::: SUPPLIED DATA
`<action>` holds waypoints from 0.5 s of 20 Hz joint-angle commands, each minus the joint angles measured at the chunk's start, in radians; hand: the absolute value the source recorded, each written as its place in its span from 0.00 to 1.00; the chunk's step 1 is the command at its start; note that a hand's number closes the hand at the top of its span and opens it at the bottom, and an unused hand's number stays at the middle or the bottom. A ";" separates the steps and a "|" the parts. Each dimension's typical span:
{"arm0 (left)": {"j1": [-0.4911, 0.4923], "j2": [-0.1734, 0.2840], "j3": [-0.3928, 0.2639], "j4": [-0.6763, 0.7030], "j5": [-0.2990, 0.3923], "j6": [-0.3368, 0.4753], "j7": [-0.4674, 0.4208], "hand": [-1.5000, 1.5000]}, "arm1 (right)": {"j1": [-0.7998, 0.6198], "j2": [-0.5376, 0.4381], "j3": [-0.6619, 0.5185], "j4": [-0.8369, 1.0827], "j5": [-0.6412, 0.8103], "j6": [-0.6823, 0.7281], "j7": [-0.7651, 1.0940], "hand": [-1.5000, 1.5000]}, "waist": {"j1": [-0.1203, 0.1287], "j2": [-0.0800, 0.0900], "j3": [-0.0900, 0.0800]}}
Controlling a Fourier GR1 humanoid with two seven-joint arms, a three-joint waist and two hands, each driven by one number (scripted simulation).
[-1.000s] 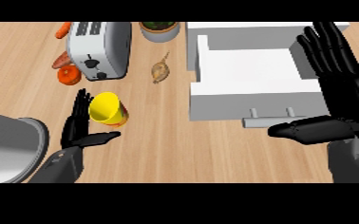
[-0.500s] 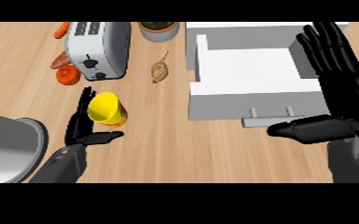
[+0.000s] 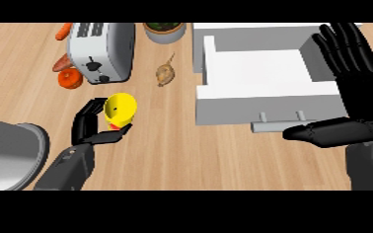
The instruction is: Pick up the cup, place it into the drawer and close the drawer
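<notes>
With my left hand (image 3: 93,128) fingers curling round the yellow cup (image 3: 119,109), I should wrap them fully before lifting toward the open drawer (image 3: 258,74), right hand (image 3: 348,79) resting open.

The left hand (image 3: 93,128) was seen at the near left, its forearm coming in from the lower edge, with fingers and thumb curled round the yellow cup (image 3: 119,109). The right hand (image 3: 350,84) was held open at the far right edge, fingers straight and pointing up, thumb stretched leftward.

Cup (image 3: 120,109) left on the counter (image 3: 189,153) — toaster (image 3: 102,52) behind it, open drawer (image 3: 255,74) right.
</notes>
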 commanded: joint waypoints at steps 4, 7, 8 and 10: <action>-0.037 -0.021 0.030 -0.064 0.035 -0.085 -0.157 1.00 | 0.016 0.001 -0.008 -0.015 -0.012 0.001 0.005 0.00 | 0.009 -0.006 0.001; -0.018 -0.063 0.040 -0.070 0.049 -0.065 -0.182 1.00 | 0.016 -0.033 -0.057 0.040 -0.045 0.039 -0.034 0.00 | 0.016 -0.006 0.002; -0.057 -0.053 0.046 -0.065 0.056 -0.069 -0.137 1.00 | -0.013 -0.024 -0.043 -0.036 -0.061 0.008 0.050 0.00 | 0.010 -0.008 0.001; 0.019 -0.093 0.036 -0.084 0.053 -0.074 -0.211 1.00 | -0.002 -0.007 -0.017 -0.014 -0.028 -0.001 0.037 0.00 | 0.022 -0.010 0.002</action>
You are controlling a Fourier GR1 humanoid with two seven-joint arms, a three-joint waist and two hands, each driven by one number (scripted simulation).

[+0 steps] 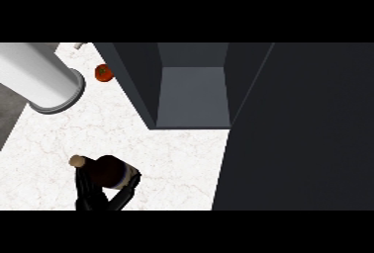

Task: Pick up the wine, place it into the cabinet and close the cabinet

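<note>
The wine bottle (pixel 110 170) is dark with a tan cork end (pixel 76 160). It lies tilted over the white marble counter (pixel 168 158) at the lower left, neck pointing left. My left hand (pixel 99 193) comes up from the lower edge and curls round the bottle's body, hiding part of it. The dark cabinet (pixel 194 94) stands at the back centre, its inside showing a grey floor. Its door (pixel 300 128) is swung open and fills the right side of the view. My right hand does not show.
A thick white cylinder with a grey rim (pixel 44 79) slants in from the upper left. A small red-orange fruit (pixel 103 72) lies beside the cabinet's left wall. A grey strip (pixel 9 111) runs along the counter's left edge.
</note>
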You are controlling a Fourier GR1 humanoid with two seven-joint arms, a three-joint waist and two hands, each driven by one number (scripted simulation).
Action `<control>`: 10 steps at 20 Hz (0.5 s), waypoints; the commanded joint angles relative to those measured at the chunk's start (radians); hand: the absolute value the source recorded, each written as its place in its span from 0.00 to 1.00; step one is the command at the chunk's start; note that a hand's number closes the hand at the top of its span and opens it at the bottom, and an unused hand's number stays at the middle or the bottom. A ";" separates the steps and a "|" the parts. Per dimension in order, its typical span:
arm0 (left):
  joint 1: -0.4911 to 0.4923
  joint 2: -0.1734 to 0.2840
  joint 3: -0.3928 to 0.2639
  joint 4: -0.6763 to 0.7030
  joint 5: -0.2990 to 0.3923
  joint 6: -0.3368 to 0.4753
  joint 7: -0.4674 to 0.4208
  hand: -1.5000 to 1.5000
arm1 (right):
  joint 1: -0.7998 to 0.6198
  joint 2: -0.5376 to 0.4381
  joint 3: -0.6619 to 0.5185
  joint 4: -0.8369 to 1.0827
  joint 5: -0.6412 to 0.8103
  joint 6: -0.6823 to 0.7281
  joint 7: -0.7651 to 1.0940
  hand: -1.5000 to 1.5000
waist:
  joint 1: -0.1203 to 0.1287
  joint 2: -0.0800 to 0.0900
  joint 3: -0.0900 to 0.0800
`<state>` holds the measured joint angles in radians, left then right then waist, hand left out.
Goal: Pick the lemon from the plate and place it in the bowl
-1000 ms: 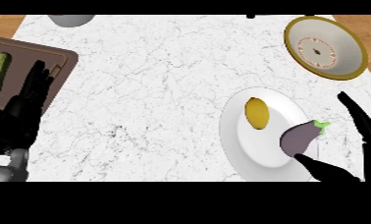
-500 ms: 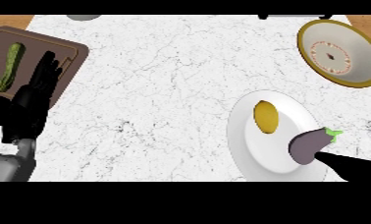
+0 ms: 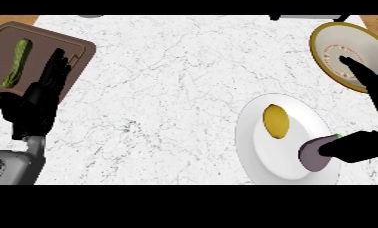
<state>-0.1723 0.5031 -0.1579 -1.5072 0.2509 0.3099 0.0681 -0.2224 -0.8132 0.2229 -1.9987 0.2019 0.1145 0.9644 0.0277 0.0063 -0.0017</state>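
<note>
On the white plate [image 3: 255, 159] the lemon [image 3: 276, 121] lies untouched, left of centre, with the eggplant [image 3: 315, 152] just beside it toward the plate's right rim. Your right hand [image 3: 358, 146] has pushed further in from the right edge over the last second and now overlaps the eggplant's outer end; one dark finger [image 3: 359, 71] reaches up across the bowl [image 3: 331, 37], which sits beyond the plate. I judge that hand released, fingers spread and grasping nothing, though part of it is cut off by the edge. It is not yet over the lemon, so the pick has not begun, and you must go round the eggplant to get there. Your left hand [image 3: 33, 107] rests released, far left of the plate, by the board [image 3: 74, 52] carrying a cucumber [image 3: 18, 62], much as before.
</note>
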 commanded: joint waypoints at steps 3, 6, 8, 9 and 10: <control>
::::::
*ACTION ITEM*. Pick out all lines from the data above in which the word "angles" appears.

*SOLVED EXERCISE*.
`<action>` holds waypoints from 0.5 s of 20 Hz joint-angle commands, each minus the joint angles measured at the chunk's start, in radians; hand: the absolute value the source recorded, each written as its place in its span from 0.00 to 1.00; the chunk's step 1 is the command at its start; note that a hand's number closes the hand at the top of its span and opens it at the bottom, and an unused hand's number stays at the middle or the bottom. A ";" separates the steps and a "|" the parts. Each dimension's typical span:
Action `<control>`: 10 steps at 20 Hz (0.5 s), waypoints; the commanded joint angles relative to those measured at the chunk's start (radians); hand: the absolute value the source recorded, each written as its place in its span from 0.00 to 1.00; step one is the command at the chunk's start; note that a hand's number closes the hand at the top of its span and opens it at the bottom, and an unused hand's number stays at the middle or the bottom. A ";" separates the steps and a "|" the parts. Per dimension in order, its typical span:
`<state>` holds the measured joint angles in radians, left then right then waist, hand left out.

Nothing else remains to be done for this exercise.